§ To do: Report each line of the data below in which "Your" appears.

== Input data ==

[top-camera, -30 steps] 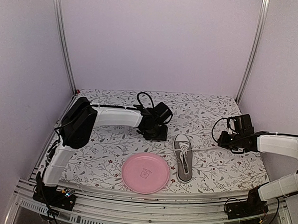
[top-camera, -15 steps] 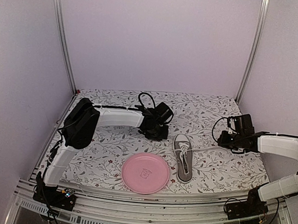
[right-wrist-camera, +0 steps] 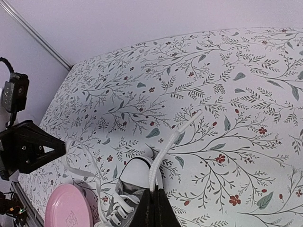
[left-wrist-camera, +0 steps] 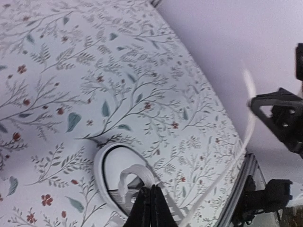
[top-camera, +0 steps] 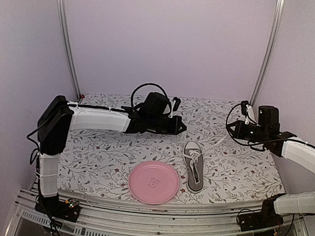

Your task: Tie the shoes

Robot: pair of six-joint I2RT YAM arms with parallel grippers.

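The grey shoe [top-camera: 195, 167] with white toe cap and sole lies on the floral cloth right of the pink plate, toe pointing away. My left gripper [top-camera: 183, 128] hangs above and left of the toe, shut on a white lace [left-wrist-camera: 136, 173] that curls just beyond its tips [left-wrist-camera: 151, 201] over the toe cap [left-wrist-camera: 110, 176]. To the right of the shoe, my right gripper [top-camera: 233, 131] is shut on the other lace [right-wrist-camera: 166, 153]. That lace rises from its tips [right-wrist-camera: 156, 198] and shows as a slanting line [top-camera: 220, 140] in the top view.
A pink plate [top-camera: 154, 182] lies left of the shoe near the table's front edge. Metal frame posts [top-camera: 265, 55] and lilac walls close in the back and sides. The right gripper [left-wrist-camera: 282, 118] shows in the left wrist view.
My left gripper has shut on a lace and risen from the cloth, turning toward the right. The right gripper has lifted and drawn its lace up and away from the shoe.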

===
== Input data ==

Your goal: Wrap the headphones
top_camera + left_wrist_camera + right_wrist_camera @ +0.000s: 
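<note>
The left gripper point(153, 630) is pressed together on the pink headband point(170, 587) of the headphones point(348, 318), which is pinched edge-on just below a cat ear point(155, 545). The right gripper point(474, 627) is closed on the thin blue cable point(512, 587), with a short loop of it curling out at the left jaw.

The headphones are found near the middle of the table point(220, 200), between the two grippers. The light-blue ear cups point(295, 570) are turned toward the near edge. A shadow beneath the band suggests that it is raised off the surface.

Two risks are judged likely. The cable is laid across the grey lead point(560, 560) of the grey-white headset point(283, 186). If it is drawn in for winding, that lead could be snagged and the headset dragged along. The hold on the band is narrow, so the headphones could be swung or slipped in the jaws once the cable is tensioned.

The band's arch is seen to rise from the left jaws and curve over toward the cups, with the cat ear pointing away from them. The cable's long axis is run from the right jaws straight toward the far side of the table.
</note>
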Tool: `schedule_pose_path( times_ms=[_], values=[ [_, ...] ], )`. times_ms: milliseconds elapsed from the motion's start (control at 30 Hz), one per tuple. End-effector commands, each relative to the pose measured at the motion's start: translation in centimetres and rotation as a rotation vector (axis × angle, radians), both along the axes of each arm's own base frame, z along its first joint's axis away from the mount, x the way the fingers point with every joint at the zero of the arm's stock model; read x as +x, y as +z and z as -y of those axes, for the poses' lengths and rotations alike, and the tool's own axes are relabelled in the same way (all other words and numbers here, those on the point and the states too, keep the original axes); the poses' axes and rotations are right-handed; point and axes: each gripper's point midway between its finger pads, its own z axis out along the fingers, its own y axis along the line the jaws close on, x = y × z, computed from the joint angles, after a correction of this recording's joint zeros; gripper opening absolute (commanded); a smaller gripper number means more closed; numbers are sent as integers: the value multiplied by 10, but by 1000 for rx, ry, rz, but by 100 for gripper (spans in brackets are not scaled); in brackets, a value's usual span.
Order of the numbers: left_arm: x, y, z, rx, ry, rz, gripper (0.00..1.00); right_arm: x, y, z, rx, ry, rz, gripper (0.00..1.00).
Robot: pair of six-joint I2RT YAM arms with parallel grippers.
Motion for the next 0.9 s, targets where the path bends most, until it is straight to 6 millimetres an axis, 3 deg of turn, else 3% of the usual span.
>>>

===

§ Result of the task:
Your task: Tie the shoes
Your goal: Wrap the headphones

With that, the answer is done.